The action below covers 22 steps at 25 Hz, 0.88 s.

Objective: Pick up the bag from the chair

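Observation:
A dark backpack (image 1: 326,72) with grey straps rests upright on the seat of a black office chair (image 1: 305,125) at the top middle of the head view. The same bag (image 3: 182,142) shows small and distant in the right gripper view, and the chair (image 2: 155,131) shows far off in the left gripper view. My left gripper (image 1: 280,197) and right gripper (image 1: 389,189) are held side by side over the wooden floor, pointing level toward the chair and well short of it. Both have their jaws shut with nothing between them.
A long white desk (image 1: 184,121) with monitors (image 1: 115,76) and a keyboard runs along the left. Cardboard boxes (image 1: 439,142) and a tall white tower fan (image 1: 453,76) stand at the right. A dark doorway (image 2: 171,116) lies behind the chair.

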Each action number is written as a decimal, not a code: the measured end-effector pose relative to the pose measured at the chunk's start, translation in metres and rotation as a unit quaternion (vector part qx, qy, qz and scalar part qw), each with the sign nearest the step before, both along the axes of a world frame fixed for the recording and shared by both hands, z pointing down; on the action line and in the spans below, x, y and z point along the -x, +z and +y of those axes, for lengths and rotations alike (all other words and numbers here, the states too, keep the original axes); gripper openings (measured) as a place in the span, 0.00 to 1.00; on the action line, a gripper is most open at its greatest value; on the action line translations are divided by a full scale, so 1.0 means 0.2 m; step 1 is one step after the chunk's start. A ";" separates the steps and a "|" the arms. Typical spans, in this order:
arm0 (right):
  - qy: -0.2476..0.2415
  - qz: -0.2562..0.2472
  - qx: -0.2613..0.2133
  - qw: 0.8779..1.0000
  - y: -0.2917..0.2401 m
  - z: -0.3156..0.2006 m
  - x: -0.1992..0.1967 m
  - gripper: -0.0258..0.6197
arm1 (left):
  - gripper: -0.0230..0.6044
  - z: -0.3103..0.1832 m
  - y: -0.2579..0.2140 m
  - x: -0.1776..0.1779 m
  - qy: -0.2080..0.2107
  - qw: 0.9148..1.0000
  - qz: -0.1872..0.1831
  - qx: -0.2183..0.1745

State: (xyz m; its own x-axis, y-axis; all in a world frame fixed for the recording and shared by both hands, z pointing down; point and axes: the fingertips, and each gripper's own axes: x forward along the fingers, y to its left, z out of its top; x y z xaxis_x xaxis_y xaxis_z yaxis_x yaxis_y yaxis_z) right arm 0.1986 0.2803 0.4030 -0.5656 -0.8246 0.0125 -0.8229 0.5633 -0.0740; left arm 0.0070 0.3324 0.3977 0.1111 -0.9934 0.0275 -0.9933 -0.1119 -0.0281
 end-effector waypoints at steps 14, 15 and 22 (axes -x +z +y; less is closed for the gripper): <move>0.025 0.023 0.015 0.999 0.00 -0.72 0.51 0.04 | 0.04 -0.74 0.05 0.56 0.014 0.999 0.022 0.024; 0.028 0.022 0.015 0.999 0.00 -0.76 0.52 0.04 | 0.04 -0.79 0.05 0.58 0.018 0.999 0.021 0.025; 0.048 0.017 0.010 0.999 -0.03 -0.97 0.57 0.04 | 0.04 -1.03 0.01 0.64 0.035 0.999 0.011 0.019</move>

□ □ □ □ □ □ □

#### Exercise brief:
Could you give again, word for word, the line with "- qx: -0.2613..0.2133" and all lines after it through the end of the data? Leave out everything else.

#### Response to this task:
  - qx: -0.2613..0.2133
  - qw: 0.8779..1.0000
  - y: -0.2917..0.2401 m
  - z: -0.3156..0.2006 m
  - x: -0.1992..0.1967 m
  - gripper: -0.0258..0.6197
arm1 (left):
  - gripper: -0.0230..0.6044
  - z: -0.3103..0.1832 m
  - y: -0.2579..0.2140 m
  - x: -0.1776..0.1779 m
  - qy: -0.2080..0.2107
  - qw: 0.9148..1.0000
  - qz: -0.1872..0.1831
  - qx: -0.2183..0.1745

State: (xyz m; its own x-axis, y-axis; all in a world frame fixed for the recording and shared by both hands, z pointing down; point and axes: the fingertips, and each gripper's own axes: x forward along the fingers, y to its left, z out of its top; x y z xaxis_x xaxis_y xaxis_z yaxis_x yaxis_y yaxis_z) right arm 0.1986 0.2803 0.4030 -0.5656 -0.8246 0.0125 -0.8229 0.5633 -0.0740; left arm 0.0070 0.3324 0.3977 0.1111 -0.9934 0.0275 -0.9933 -0.1119 -0.0281
 end-effector waypoints at steps 14, 15 and 22 (axes -x +z +y; less is closed for the gripper): <move>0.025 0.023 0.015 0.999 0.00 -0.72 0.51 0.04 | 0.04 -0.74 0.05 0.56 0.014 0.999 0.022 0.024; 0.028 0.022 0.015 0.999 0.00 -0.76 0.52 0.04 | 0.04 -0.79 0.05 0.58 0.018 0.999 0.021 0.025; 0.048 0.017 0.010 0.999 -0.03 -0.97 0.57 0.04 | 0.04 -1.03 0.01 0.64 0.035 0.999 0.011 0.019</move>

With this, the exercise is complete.